» **PROBLEM STATEMENT**
Please copy the listing that follows exactly, leaving out any pictures.

» **STORED DATA**
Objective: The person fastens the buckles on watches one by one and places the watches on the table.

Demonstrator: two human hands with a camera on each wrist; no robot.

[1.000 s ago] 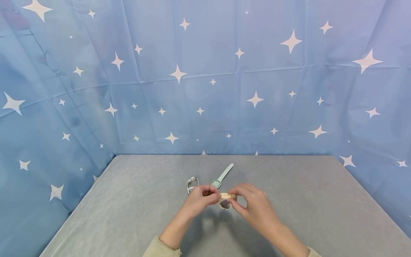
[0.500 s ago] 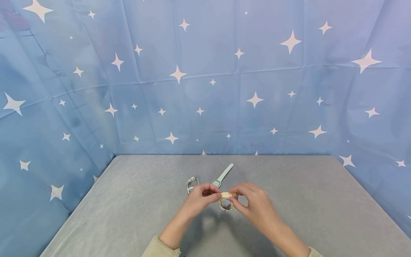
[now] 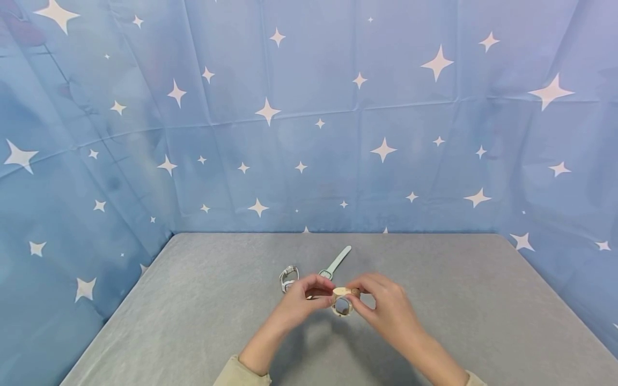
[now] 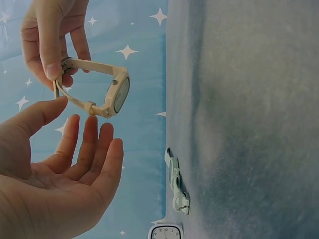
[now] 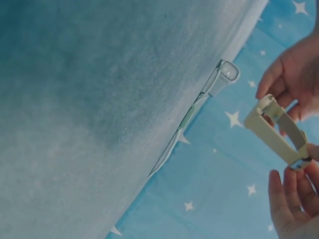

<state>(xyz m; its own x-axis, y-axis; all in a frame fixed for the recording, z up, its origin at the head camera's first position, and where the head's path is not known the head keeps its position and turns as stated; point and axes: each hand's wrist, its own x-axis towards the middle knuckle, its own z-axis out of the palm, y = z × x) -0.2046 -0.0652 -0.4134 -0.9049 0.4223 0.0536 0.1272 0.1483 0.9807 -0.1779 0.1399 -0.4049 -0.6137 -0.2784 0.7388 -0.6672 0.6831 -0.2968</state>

» **RESULT**
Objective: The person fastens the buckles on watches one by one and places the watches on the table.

Demonstrator: two human hands with a camera on each wrist; no robot.

[1.000 s ago] 
[0.500 s ago] 
[now] 
[now] 
[now] 

<state>(xyz m; its own x-axis, y-axis; all in a frame fixed for the recording, z up, its origin at the head camera's first position, and where the head's path is not known the head keeps its position and turns as stated; point and axes: each hand's wrist, its own x-axis towards the middle knuckle, its own z-axis out of the palm, y = z × x) -0.2046 -0.0652 -0.4134 -0.9049 0.4223 0.0536 0.1272 0.1483 0.9807 -0.1779 0.1399 -0.4049 -0.6137 -0.2784 0.7388 -0.6672 0.6831 -0.2968</state>

Work on this exercise is finished.